Banco do Nordeste oferece crédito para agricultura de baixo carbono
Agricultores familiares e produtores rurais já podem captar recursos no Banco do Nordeste para investir em agriculturas que contribuam para reduzir a emissão de carbono no planeta. A proposta, que faz parte da nova linha de crédito ‘Agricultura de Baixo Carbono’, é que o dinheiro seja utilizado na recuperação de pastagens degradadas, sistemas de integração entre lavoura, pecuária e florestas, arranjos agroflorestais, plantio direto na palha e plano de manejo florestal sustentável.
Para ter acesso ao crédito é preciso, primeiramente, desenvolver o projeto ou ter um plano de Agricultura de Baixo Carbono (ABC), para só depois pleitear o crédito. A ABC foi incluída no último Plano Safra.
A nova linha do Banco do Nordeste utiliza recursos do Fundo Constitucional de Financiamento do Nordeste (FNE) para estimular atividades sustentáveis no campo. O financiamento contempla investimentos agropecuários para implantação, ampliação e modernização de empreendimentos.

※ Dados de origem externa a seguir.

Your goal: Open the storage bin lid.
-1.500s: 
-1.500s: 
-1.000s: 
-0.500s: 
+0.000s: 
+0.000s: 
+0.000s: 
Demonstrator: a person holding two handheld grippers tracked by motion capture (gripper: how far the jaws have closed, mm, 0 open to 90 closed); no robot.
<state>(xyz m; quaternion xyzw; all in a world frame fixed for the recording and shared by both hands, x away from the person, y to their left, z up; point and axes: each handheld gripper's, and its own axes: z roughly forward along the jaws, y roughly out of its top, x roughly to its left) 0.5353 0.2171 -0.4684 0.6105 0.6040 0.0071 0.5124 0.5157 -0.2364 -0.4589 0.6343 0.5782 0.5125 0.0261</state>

Em média, a linha de crédito de Agricultura de Baixo Carbono tem prazo de 12 anos para pagamento com até quatro anos de carência.
RN
Até o dia 20 de dezembro, o Banco do Nordeste havia contratado R$ 514 milhões com projetos de agricultura, agroindústria e pecuária do Rio Grande do Norte. Ao todo, foram investidos R$ 288 milhões da linha de crédito do Agroamigo (a linha de microfinança rural do Bando do Nordeste) e mais R$ 226 milhões pelas demais linhas.
Apenas o Nordeste é responsável por quase 50% dos empreendimentos de agricultura familiar do Brasil. Desde 2019, o RN vem se tornando referência nacional em políticas públicas de fortalecimento da agricultura familiar, com a criação da Secretaria de Estado do Desenvolvimento Rural e Agricultura Familiar (SEDRAF), oficializada em 10 de maio de 2019.